Is there any way to enforce in the following definition that the iterators come from a specific class?
// This is an example, A could be any other class with exposed iterators.
using A = std::vector<int>;
// How to enforce that Iterator is an iterator from A?
template <typename Iterator>
Iterator foo(Iterator begin, Iterator end);
...
A a;
auto it = foo(a.begin(), a.end());
*it = 4; // Must compile
// --------
const A a;
auto it = foo(a.begin(), a.end());
*it = 4; // Must not compile
// --------
B b;
auto it = foo(b.begin(), b.end()); // Should not compile.
In this case, foo does not modify directly the supplied range, but allows for modification of the result iterator if the supplied range was modifiable in the first place. It would be nice if this could be done without replicating code.
Simply don't use template:
A::iterator foo(A::iterator begin, A::iterator end);
You might use std::enable_if:
#include <type_traits>
#include <vector>
class X : public std::vector<int> {};
class Y : public std::vector<double> {};
template <typename Iterator>
typename std::enable_if<std::is_same<Iterator, X::iterator>()
|| std::is_same<Iterator, X::const_iterator>(),
Iterator>::type
foo(Iterator begin, Iterator end) {
return begin;
}
int main() {
X x0;
auto i0 = foo(x0.begin(), x0.end());
*i0 = 4; // Must compile
const X x1;
auto i1 = foo(x1.begin(), x1.end());
// error: assignment of read-only location
//*i1 = 4; // Must not compile
Y y;
// error: no type named ‘type’ in ‘struct std::enable_if ...
//auto i2 = foo(y.begin(), y.end()); // Should not compile
}
Or static_assert as a nicer alternative:
template <typename Iterator>
Iterator foo(Iterator begin, Iterator end) {
static_assert(std::is_same<Iterator, X::iterator>()

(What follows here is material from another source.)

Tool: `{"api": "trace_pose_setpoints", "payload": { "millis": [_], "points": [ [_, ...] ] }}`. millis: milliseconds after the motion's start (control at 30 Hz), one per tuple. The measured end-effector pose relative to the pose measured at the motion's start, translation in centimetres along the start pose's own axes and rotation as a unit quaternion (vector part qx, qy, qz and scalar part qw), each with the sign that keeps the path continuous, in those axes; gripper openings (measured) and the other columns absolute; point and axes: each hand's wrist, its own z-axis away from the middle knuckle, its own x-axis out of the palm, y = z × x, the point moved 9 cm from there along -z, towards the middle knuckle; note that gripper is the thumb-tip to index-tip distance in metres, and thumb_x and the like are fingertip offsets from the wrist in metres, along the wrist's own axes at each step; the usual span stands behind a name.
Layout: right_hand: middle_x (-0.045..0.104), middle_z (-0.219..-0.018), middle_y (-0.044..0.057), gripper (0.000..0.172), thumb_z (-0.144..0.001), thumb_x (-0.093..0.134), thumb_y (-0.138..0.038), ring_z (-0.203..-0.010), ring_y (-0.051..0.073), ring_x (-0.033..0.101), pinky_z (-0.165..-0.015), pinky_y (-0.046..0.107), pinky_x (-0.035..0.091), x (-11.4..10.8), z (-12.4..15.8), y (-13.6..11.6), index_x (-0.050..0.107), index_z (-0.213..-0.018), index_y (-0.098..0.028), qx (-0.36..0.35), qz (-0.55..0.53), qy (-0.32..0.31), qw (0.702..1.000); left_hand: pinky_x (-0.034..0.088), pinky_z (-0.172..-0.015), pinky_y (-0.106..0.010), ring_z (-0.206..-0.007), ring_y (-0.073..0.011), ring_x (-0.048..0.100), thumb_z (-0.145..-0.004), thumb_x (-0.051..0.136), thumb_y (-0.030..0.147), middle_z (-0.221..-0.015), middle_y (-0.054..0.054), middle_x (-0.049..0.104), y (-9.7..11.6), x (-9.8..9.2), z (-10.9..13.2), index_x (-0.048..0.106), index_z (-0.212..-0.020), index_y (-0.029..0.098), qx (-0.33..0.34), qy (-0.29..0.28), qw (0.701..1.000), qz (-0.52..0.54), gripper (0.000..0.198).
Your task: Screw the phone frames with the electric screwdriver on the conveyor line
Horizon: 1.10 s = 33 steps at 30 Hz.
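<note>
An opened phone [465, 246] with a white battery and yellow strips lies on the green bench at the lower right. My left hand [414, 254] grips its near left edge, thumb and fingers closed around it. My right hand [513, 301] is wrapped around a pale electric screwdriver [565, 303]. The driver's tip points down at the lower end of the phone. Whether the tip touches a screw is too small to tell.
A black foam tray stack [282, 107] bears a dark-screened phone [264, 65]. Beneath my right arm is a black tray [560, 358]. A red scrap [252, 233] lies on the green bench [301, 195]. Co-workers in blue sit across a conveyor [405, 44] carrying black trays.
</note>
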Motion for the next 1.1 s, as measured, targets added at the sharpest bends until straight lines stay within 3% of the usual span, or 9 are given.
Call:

|| std::is_same<Iterator, X::const_iterator>(),
"No X::iteator or X::const_iterator");
return begin;
}
You could use a function overload check:
inline void check_must_be_iterator_from_A(A::iterator) {}
inline void check_must_be_iterator_from_A(A::const_iterator) {}
template <typename I>
I foo(I a, I b) {
typedef void (*must_be_iterator_from_A)(I);
must_be_iterator_from_A c = &check_must_be_iterator_from_A;
//...
}
The other option is to use template specialization to create a constraint, which makes the code within the function terser and definitely without runtime penalty regardless of compiler:
template <typename I> struct is_iterator_from_A;
template <> struct is_iterator_from_A<A::iterator>{ enum {ok}; };
template <> struct is_iterator_from_A<A::const_iterator>{ enum {ok}; };
template <typename I>
I bar(I a, I b) {
is_iterator_from_A<I>::ok;
return a;
}
I would first write your function for const iterators and then write a wrapper around it for the non_const case:
A::const_iterator foo(A::const_iterator start, A::const_iterator end) {
std::cout << " Called foo with const iterators " << std::endl;
return start;
}
A::iterator foo(A::iterator start, A::iterator end) {
std::cout << " Called foo with non_const iterators " << std::endl;
auto it = foo(static_cast<A::const_iterator>(start), static_cast<A::const_iterator>(end));
return start + std::distance(static_cast<A::const_iterator>(start), it);
}
If you inline the wrapper function you should get zero (or nearly zero) overhead.
EDIT:
In case your container doesn't provide random access iterators distance has linear complexity and you will have to use std::advance instead of the "+"-operator, so depending on your performance requirements this might not be a viable solution for you.